National debt is a bond issued by the state, a government bond issued by the central government to raise financial funds, and a debt certificate issued by the central government to investors, which promises to repay the principal and interest within a certain period of time. Because the issuer of national debt is the country, it has the highest credit and is recognized as the safest investment tool.
Fund refers to a collective investment method in which the funds of many investors are pooled by selling fund shares to form independent assets, which are managed by fund custodians and fund managers and share benefits and risks through portfolio investment.
Securities investment fund is an indirect way of securities investment.
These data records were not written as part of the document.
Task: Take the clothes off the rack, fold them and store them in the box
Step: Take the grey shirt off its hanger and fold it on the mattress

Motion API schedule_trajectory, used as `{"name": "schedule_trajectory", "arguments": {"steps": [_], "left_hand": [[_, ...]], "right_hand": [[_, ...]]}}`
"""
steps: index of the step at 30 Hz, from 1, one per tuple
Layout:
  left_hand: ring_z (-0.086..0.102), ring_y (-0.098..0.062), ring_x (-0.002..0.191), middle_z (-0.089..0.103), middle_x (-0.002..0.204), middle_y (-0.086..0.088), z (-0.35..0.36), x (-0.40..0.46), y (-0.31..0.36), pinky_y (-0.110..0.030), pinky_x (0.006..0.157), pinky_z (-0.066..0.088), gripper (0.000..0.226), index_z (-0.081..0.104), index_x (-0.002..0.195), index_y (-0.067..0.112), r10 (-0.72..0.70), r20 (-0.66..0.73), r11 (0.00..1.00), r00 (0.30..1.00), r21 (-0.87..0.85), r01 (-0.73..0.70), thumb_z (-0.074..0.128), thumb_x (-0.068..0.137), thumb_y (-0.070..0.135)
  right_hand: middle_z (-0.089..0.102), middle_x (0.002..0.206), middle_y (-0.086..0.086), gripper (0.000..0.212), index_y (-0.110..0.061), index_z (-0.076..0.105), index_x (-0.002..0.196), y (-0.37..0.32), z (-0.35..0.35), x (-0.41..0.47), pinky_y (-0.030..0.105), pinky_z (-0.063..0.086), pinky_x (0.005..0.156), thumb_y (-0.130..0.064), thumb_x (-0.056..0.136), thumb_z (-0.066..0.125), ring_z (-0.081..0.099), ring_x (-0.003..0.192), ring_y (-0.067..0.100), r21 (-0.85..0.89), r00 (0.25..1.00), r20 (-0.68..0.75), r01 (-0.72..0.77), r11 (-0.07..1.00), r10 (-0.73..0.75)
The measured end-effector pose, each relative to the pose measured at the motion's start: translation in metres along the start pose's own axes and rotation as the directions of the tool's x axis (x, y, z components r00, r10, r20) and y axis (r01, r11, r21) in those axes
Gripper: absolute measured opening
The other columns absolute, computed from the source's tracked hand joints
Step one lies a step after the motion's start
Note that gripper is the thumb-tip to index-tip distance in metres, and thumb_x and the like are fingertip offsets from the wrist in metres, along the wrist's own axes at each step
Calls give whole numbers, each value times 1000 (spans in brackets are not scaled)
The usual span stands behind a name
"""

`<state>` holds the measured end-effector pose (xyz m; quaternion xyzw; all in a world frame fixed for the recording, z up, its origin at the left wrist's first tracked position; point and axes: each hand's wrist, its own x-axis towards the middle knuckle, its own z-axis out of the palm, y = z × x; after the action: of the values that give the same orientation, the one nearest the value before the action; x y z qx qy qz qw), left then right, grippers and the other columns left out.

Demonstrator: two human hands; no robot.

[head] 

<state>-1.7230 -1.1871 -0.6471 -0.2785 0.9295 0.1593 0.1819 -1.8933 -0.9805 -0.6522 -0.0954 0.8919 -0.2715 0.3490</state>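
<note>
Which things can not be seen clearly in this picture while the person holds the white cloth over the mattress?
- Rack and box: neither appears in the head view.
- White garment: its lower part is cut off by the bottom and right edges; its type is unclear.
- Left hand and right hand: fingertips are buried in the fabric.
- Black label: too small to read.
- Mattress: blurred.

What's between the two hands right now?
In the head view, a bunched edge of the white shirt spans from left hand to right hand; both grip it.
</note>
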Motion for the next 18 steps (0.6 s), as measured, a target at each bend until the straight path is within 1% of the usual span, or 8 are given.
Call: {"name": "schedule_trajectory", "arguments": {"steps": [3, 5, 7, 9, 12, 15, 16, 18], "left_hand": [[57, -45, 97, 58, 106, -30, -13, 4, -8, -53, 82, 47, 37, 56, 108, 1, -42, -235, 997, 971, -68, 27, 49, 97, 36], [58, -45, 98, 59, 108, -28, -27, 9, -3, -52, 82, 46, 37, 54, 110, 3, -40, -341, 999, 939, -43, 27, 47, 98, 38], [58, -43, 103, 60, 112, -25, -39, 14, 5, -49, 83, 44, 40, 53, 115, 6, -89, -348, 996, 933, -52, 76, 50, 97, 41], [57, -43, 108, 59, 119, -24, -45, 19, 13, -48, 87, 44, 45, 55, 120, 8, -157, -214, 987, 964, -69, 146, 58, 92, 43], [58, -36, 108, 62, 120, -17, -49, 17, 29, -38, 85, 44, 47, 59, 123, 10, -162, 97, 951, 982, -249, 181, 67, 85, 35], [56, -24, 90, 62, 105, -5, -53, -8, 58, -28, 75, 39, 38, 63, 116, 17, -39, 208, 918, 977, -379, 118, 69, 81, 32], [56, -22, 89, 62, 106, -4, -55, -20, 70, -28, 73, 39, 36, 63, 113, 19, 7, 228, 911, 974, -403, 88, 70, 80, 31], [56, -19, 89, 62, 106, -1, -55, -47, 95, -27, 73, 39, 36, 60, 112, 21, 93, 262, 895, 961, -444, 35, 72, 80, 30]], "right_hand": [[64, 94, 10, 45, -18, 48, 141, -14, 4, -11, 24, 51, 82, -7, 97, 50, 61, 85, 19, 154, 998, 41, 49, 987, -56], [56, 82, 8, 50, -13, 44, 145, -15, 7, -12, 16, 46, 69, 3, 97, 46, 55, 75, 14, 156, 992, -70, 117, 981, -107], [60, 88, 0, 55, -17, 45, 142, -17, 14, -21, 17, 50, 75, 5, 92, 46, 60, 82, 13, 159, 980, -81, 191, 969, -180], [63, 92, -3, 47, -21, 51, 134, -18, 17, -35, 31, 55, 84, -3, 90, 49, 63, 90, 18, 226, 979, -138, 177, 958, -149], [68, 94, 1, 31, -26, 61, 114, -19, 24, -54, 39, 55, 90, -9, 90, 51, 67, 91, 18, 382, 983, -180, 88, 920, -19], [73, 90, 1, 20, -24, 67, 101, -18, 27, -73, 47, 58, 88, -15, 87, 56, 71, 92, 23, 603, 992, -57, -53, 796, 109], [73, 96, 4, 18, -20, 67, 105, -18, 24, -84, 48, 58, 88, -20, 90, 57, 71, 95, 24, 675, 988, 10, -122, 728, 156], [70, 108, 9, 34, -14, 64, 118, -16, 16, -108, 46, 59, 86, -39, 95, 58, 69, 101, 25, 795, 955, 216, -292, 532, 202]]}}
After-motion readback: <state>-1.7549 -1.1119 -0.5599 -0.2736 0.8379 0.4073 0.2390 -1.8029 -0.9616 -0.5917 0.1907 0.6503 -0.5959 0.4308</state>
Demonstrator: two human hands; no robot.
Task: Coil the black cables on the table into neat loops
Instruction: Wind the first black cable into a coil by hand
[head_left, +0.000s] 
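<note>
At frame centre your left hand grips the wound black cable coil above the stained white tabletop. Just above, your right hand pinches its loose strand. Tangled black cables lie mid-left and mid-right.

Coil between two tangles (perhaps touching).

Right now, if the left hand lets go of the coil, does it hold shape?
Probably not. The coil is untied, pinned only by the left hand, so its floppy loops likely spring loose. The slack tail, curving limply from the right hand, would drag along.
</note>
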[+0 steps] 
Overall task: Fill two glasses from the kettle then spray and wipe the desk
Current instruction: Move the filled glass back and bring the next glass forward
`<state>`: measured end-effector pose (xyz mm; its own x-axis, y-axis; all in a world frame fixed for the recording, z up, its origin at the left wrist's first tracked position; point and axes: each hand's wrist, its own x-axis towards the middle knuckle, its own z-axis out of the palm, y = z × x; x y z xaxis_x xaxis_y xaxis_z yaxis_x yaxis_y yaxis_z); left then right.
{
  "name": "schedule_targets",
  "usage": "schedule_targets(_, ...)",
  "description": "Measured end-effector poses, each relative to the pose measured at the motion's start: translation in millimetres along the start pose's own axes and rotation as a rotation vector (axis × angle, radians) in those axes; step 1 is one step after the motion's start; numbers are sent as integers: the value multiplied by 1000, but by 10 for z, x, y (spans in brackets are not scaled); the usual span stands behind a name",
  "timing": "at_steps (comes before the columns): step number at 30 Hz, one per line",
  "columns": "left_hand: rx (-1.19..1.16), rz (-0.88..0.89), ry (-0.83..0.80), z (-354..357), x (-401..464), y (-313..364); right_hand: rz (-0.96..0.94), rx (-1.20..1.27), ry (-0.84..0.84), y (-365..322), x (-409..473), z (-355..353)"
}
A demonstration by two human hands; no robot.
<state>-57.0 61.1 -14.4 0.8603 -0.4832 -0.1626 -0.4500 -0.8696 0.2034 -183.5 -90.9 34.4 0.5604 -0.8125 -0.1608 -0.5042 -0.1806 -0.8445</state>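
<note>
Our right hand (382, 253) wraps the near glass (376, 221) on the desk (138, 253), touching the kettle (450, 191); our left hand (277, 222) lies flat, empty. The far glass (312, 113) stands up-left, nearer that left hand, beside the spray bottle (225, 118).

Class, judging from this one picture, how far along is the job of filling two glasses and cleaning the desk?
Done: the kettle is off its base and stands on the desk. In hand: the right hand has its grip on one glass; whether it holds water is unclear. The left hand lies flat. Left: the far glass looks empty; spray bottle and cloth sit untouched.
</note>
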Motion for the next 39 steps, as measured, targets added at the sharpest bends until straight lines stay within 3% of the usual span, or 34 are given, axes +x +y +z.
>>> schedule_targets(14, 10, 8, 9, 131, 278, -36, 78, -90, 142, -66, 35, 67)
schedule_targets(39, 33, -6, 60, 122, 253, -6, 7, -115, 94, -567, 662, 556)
By issuing fund shares, fund management companies concentrate investors' funds, which are managed by fund custodians (that is, qualified banks) and managed and used by fund managers to invest in financial instruments such as stocks and bonds, and then * * * bear the investment risks and share the benefits.
Simply put, national debt means that the state borrows money from enterprises and individuals, and promises the repayment period, pays interest, and returns the principal at maturity. For ordinary people, it is similar to saving time deposits in the bank to earn interest.
A fund is to give money to professionals to help you invest, such as buying stocks, bonds and bills. To earn investment income and bear risks at the same time, and pay the management fee of 1%-2% of the principal to the fund manager every year.
Treasury bonds have no risk of principal and income, while funds may have risks, such as investment principal 100%, and the recovery may become 80%, but the risk is directly proportional to the income, and the income of funds is usually higher than that of treasury bonds.